Study reveals doc detail preferences: Hang up the phone
Although doors are increasingly closing on reps, data from CMI/Compas show a number of contradictions among healthcare practitioners and just what they want when it comes to pharma industry communications.
As an example: 85% of surveyed endocrinologists, 84% of neurologists and 86% of urologists told the marketing group that they prefer in-person detailing to alternates, like e-details, web conference and phone calls. But when CMI asked its 2,173 specialists from categories like hard-to-reach oncologists, general practitioners, pediatricians and psychiatrists, their overall message was that specialists want to see reps, just as long as the in-person chat takes five minutes or less to provide information and get out.
This short window spanned pretty much every category of rep contact. Eighty-five percent of HCPs polled said the ideal “visit” was five minutes or less, with many favoring the five-minute web conference (43%), e-detail (79%) and in-person visit (50%).
For those seeking more time, tread carefully. CMI's stats show a very limited tolerance for visits lasting up to 15 minutes across these touchpoints, with a precipitous drop once things move into the 16-minute plus category. In short, reps should not waste time banking on a 16+ minute phone call, whereas there was more willingness (16% of polled HCPs) for web conferences. As for a leisurely 30-minute conversation, forget it. Zero to 2% of polled doctors favored a 30-minute phone call, web conference, e-detail and in-person visit.

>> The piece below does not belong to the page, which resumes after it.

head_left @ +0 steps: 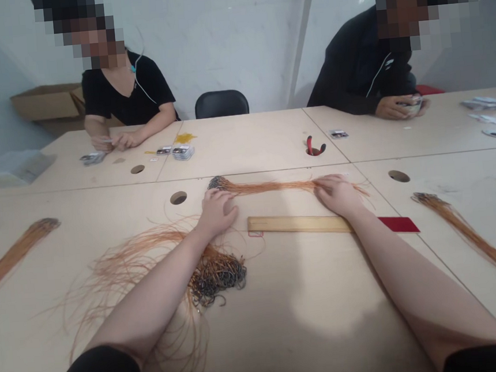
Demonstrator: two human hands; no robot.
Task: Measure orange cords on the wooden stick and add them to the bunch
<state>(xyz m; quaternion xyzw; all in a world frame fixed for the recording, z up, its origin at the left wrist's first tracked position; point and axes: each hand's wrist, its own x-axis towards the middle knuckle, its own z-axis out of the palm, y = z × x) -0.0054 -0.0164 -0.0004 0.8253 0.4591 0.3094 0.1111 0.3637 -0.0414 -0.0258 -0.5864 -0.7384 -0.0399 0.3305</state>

CMI's chief marketing and innovation officer Susan Dorfman noted a subtle point within these preferences, telling MM&M via email that the difference in phone and web conference preference indicates that the act of presenting information is proof that the web tools “add HUGE value in access and time invested” [Dorfman's caps].
She also noted that although doctors indicated that they'd be more willing to invest a bit more time with a web conference than they would with an in-person rep, such claims need a little salt. “The question always exists... just because they say they would, would they really [do so], or would they cancel at the last minute because they had no time...reps are disruptive in some ways when it comes to getting access.”
In some cases, in-person meetings and email were close matches in terms of preference. For example, doctors tended to favor reps by a few percentage points when it came to learning about new-product information but then veered slightly toward email when it came to drug-formulary changes. Faxes and text messages were bottom-rung preferences, along with telephone calls. Email for product updates and patient support programs also tracked a bit more favorably than in-person visits. Faxes and calls were, again, less loved for this type of information.
Print folks may want to take note, however, because its place in the information hierarchy seems particularly variable. As an example: 10% of polled cardiologists said product updates polybagged with a print journal was an acceptable way to get this information, compared to 33% of polled pediatricians, whereas only 15% of polled pediatricians preferred polybagged patient-support program information, while cardiologists were still at the 10% mark for this category, as well.
Pharma has been generally slow to embrace the web, and CMI's look into information preferences provides some insight as to where docs are looking for information most. Doctors told CMI that their top three places for medical development and product information were medical conventions, print journals and online journals. Medical databases like PubMed, organization websites like NIH and the AMA, and drug reference tools such as Epocrates and eMPR were also in the upper-most categories. Mobile apps, even those for medical journals, printed drug references, and professional online communities were at the bottom of the pile.
Pharma reps ranked on the lower-end of the list of 13 channels, above mobile apps, but below textbooks, which were below online references like Epocrates.
This is not to say the rep is dead, but CMI's Paulette McCarron, media SVP, told MM&M via email that the industry needs to think about the best way in-person visits can be deployed. “I think Pharma views a sample drop as a call, but really, how useful is that from a time standpoint?” she asked. “I mean, you get the pills there, but what information do you impart?”